> **WORK REQUEST**
From the data that follows, copy every line holding the string "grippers".

RECORD SET: Begin

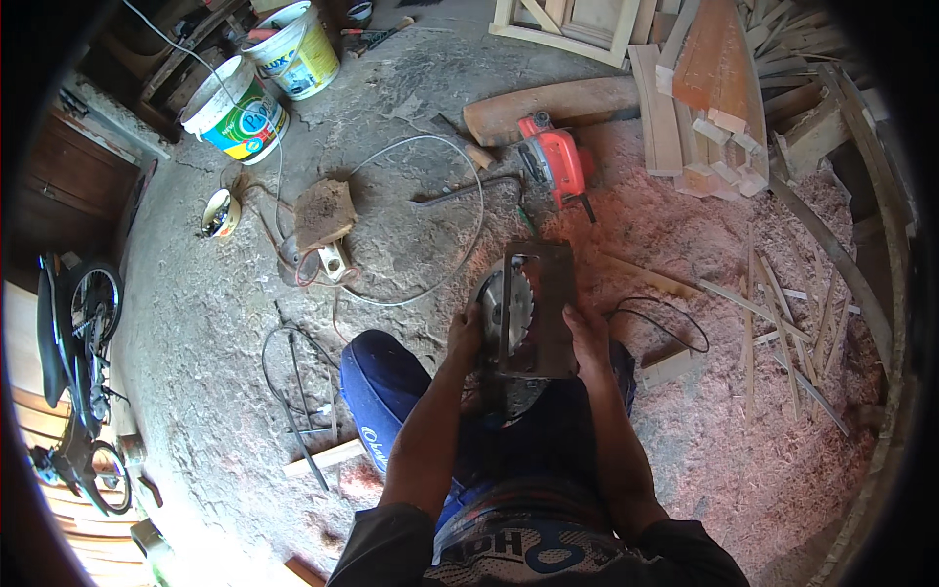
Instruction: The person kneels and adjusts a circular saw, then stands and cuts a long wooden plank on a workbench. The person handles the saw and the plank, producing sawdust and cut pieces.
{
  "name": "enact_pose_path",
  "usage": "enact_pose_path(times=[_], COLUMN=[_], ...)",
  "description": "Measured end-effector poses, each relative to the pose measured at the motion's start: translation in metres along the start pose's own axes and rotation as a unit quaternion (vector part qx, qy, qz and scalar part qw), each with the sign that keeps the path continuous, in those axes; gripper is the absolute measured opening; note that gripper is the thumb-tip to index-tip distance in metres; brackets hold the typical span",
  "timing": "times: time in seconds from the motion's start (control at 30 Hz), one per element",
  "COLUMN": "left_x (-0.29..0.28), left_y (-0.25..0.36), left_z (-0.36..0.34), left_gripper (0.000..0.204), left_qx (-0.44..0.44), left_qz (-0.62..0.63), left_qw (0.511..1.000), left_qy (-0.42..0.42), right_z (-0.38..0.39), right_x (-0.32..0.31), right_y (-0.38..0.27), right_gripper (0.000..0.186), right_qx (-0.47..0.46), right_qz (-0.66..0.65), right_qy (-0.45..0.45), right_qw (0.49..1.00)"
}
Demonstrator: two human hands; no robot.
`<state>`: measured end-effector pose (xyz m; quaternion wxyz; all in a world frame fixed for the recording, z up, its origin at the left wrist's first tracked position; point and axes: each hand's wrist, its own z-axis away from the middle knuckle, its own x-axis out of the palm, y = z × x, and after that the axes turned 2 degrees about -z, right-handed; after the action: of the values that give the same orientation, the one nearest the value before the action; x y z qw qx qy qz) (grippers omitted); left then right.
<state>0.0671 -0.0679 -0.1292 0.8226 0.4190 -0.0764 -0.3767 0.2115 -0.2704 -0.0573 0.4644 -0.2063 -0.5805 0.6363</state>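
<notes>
Between my hands, over my lap, is a circular saw [551,313] with its dark metal base plate facing up and its toothed round blade [514,296] showing beside and through the plate's slot. My left hand [464,336] grips the saw's left side. My right hand [587,338] grips the right edge of the plate, thumb along it. The saw's underside and some of my fingers are hidden. Just beyond it on the floor lies a red electric planer [558,161] beside a curved wooden board [597,98].
Wood offcuts [714,68] are piled at upper right, loose strips [782,333] on shavings at right. Paint buckets [235,112], a small tub [222,215], a wooden block [326,207] with a socket [333,258], and looping cables lie ahead-left. A bicycle [83,382] is at far left.
</notes>
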Motion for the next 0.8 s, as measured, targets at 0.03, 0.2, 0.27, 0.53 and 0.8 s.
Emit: enact_pose_path(times=[0.03, 0.2, 0.27, 0.53, 0.8], left_x=[0.001, 0.001, -0.001, 0.002, 0.003], left_y=[0.003, 0.012, 0.014, 0.025, 0.019], left_z=[0.002, 0.012, 0.012, 0.02, 0.014], left_gripper=[0.074, 0.074, 0.074, 0.076, 0.077], left_qx=[-0.005, -0.024, -0.03, -0.022, -0.02], left_qz=[-0.003, 0.001, 0.024, -0.052, -0.044], left_qw=[1.0, 1.0, 0.999, 0.998, 0.998], left_qy=[-0.001, 0.011, 0.001, 0.03, 0.033], right_z=[-0.001, 0.009, 0.009, 0.005, 0.006], right_x=[-0.004, 0.023, 0.02, 0.008, 0.015], right_y=[0.0, -0.046, -0.048, -0.039, -0.043], right_gripper=[0.037, 0.034, 0.035, 0.032, 0.03], right_qx=[-0.012, -0.017, 0.008, 0.016, 0.02], right_qz=[0.045, 0.168, 0.201, 0.186, 0.152], right_qy=[0.009, 0.047, 0.04, 0.047, 0.037], right_qw=[0.999, 0.984, 0.979, 0.981, 0.987])
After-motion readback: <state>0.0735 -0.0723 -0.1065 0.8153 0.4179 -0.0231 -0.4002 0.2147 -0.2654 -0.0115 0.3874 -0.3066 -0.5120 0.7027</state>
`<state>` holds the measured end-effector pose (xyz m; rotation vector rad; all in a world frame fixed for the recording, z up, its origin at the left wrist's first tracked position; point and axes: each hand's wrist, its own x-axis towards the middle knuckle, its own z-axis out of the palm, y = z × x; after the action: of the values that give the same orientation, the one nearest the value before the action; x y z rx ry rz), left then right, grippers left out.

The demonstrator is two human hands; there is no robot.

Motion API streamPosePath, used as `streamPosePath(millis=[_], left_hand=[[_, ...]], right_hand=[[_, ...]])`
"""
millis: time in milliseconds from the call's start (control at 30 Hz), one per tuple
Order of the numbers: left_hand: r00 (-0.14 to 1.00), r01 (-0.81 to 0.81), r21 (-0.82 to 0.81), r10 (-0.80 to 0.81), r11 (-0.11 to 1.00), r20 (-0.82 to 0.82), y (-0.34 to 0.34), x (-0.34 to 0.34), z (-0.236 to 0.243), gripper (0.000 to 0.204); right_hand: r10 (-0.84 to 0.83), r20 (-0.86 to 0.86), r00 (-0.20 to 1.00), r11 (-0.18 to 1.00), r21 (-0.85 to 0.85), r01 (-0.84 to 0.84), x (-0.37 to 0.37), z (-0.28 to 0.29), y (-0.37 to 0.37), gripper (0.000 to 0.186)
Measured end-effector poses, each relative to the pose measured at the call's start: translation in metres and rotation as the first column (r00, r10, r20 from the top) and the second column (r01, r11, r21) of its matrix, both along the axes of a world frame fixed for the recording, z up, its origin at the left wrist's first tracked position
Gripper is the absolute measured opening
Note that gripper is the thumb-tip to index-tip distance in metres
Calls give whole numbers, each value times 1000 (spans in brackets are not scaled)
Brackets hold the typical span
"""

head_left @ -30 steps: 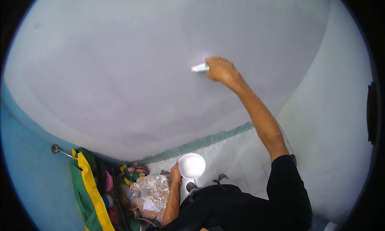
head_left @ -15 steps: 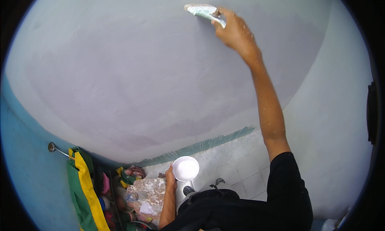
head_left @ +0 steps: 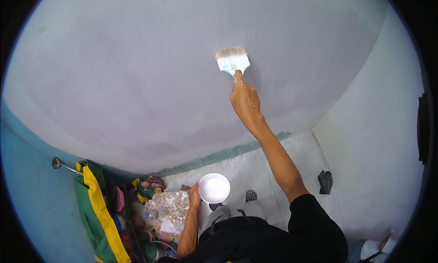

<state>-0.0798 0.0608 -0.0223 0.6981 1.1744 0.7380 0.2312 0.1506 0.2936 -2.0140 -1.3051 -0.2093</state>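
Note:
My right hand [head_left: 246,101] is closed round the handle of a wide, paint-covered paintbrush [head_left: 233,59]. The bristles point up and lie at the wall [head_left: 137,76], which carries a damp-looking, pale purplish coat with lighter patches round it. White specks dot the hand and forearm. Down at waist height my left hand [head_left: 195,197] grips the side of a round white tub [head_left: 214,188] with whitish paint in it. Its fingers are partly hidden by the tub.
A teal strip [head_left: 228,154] runs along the wall's foot above the tiled floor [head_left: 273,203]. At left a green and yellow cloth [head_left: 98,217] hangs on a rod beside a paint-splashed board [head_left: 171,210] and several loose items. A dark, speckled object [head_left: 325,182] lies near the right wall [head_left: 369,149].
My right hand has brought the paintbrush down and a little left, turning it from sideways to bristles-up. The tub in my left hand has barely shifted.

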Motion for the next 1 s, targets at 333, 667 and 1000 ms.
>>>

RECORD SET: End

> **ANSWER TO THIS TASK**
`<state>`: measured end-effector pose (xyz m; quaternion wxyz; all in a world frame fixed for the recording, z up, its origin at the left wrist's first tracked position; point and axes: each hand's wrist, its own z-axis away from the middle knuckle, its own x-axis out of the palm, y = z × x, and after that the axes turned 2 degrees about -z, right-handed; after the action: of the values that give the same orientation, the one nearest the value before the action; x y z qw qx qy qz) (grippers omitted); left then right.
`<state>` holds the measured end-effector pose (xyz m; rotation vector rad; all in a world frame fixed for the recording, z up, its origin at the left wrist's first tracked position; point and axes: each hand's wrist, its own x-axis towards the middle knuckle, its own z-axis out of the palm, y = z × x; after the action: of the values that give the same orientation, the one nearest the value before the action; x y z rx ry rz), left then right, grippers left out.

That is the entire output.